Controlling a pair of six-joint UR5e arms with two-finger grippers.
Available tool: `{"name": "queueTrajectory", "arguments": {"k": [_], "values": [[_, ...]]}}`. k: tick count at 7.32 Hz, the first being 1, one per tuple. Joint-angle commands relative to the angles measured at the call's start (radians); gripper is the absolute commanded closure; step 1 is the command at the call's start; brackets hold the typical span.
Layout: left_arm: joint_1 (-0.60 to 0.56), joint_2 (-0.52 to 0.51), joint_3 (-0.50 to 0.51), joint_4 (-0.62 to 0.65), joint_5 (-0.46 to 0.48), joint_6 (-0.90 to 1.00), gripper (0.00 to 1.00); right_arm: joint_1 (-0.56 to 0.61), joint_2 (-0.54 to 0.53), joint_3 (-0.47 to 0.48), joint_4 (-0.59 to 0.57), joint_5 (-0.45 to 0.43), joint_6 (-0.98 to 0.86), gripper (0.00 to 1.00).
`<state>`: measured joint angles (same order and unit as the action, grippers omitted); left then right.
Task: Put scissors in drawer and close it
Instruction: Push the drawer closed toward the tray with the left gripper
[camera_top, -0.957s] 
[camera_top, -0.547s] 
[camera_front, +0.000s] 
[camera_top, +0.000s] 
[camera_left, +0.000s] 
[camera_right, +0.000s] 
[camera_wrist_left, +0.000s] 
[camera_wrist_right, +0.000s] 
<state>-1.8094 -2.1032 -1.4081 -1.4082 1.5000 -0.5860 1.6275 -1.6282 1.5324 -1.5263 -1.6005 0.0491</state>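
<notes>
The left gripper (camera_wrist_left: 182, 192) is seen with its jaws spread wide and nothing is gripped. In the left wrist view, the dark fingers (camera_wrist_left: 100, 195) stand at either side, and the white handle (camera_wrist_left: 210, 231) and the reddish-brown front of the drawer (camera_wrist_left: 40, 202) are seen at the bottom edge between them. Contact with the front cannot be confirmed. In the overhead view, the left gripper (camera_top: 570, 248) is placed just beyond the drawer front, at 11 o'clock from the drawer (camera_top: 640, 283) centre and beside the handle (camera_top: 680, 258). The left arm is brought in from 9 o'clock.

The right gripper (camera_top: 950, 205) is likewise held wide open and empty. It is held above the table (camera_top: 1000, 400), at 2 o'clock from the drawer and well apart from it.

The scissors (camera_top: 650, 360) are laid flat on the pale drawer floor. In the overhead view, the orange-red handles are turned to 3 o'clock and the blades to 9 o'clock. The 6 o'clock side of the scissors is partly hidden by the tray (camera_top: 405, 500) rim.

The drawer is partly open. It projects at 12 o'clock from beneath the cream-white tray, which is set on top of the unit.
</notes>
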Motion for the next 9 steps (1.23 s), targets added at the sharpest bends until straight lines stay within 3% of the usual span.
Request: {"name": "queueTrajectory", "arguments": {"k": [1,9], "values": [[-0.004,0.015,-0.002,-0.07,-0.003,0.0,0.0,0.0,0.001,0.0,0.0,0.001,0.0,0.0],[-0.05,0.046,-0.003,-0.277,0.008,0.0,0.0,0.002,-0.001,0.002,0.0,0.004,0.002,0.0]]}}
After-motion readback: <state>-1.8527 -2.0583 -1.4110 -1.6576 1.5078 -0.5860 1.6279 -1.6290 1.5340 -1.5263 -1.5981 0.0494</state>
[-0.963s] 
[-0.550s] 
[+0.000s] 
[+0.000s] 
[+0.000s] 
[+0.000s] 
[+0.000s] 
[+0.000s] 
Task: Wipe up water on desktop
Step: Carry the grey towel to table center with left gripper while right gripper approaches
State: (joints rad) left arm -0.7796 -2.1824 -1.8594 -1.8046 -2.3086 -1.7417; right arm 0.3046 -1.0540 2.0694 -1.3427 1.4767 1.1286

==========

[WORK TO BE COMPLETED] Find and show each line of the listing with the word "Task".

[OUTPUT FOR THIS EXERCISE]
Task: Put scissors in drawer and close it
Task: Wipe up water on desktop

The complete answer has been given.